## Prompt
Of the entries below, return only those lines from the line with "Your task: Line" to the line with "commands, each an", exactly, both included.

Dataset excerpts
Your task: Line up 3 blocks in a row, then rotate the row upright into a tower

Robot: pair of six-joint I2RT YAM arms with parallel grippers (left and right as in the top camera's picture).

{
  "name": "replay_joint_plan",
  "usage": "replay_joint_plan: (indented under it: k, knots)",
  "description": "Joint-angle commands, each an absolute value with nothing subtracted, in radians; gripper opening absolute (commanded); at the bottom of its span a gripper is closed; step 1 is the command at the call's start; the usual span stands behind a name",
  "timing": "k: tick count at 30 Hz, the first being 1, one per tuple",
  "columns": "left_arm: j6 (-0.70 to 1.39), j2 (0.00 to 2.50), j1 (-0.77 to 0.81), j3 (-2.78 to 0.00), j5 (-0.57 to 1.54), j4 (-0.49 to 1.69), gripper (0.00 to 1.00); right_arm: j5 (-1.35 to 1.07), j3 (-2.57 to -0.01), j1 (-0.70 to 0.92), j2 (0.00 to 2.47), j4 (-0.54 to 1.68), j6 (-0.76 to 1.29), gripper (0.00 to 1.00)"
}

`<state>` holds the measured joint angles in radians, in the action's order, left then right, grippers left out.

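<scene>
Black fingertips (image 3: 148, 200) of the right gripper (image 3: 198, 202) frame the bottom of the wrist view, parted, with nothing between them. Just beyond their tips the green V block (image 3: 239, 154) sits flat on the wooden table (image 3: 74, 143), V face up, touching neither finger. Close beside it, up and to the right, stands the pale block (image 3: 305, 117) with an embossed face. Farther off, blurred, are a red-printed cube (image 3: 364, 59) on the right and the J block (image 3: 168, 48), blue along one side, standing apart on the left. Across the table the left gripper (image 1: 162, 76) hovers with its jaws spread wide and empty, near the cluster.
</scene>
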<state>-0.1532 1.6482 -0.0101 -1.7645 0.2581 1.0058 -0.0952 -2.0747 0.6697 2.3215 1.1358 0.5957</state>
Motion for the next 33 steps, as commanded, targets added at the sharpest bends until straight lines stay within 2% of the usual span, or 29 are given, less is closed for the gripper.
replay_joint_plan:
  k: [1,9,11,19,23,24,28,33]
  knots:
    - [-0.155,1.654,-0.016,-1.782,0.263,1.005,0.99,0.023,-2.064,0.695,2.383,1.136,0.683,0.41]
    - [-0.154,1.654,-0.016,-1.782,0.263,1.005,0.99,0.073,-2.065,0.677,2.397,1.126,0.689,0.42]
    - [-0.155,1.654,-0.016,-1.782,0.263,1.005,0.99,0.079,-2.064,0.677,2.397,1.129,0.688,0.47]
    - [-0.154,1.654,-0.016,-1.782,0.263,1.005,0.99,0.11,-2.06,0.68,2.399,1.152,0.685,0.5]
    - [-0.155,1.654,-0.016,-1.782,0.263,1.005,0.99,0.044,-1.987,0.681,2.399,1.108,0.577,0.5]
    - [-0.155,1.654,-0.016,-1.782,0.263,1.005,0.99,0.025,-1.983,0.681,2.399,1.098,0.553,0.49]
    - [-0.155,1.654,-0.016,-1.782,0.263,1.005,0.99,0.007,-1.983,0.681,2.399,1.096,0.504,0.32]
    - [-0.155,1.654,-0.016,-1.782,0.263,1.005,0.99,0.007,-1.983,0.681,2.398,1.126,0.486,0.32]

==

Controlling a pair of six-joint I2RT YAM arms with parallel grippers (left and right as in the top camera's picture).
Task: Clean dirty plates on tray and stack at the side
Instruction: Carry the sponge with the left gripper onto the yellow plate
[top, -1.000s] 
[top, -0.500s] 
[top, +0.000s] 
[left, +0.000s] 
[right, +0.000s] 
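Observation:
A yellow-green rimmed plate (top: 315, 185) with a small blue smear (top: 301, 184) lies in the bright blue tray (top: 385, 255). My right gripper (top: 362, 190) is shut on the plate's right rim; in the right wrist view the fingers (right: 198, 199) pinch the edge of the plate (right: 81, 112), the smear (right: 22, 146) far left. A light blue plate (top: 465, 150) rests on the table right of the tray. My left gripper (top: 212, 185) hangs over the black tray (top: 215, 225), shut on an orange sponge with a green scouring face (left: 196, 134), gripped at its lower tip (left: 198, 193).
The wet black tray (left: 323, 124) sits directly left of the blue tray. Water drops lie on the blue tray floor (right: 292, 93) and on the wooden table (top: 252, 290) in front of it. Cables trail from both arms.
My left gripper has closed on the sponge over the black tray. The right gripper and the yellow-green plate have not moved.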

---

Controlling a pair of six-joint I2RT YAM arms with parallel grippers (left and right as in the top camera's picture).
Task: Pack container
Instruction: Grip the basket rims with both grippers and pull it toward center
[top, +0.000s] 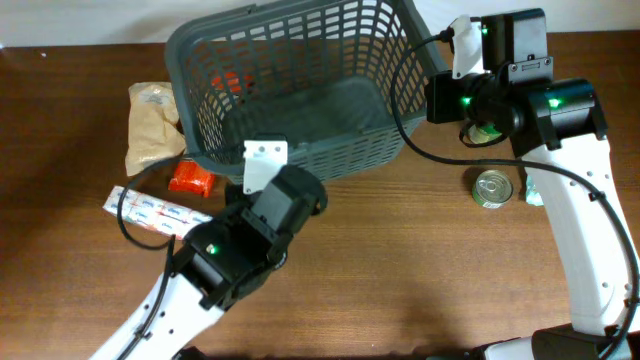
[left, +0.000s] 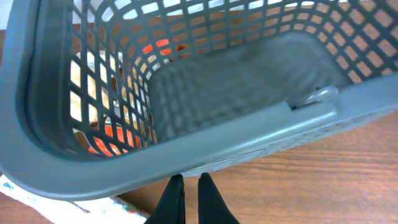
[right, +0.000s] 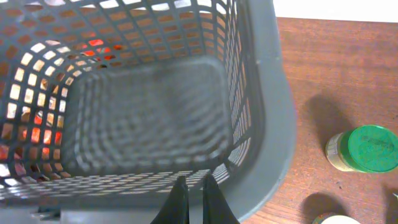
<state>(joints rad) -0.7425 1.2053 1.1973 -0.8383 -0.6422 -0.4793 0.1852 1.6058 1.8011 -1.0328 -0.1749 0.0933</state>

## Written solution
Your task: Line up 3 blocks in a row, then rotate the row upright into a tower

Robot: pair of six-joint I2RT YAM arms with parallel grippers (left and right as in the top camera's picture).

{
  "name": "replay_joint_plan",
  "usage": "replay_joint_plan: (indented under it: k, knots)",
  "description": "Joint-angle commands, each an absolute value with nothing subtracted, in radians; gripper opening absolute (commanded); at the bottom of its span a gripper is closed; step 1 is the command at the call's start; the usual span stands behind a name",

The output above is complete.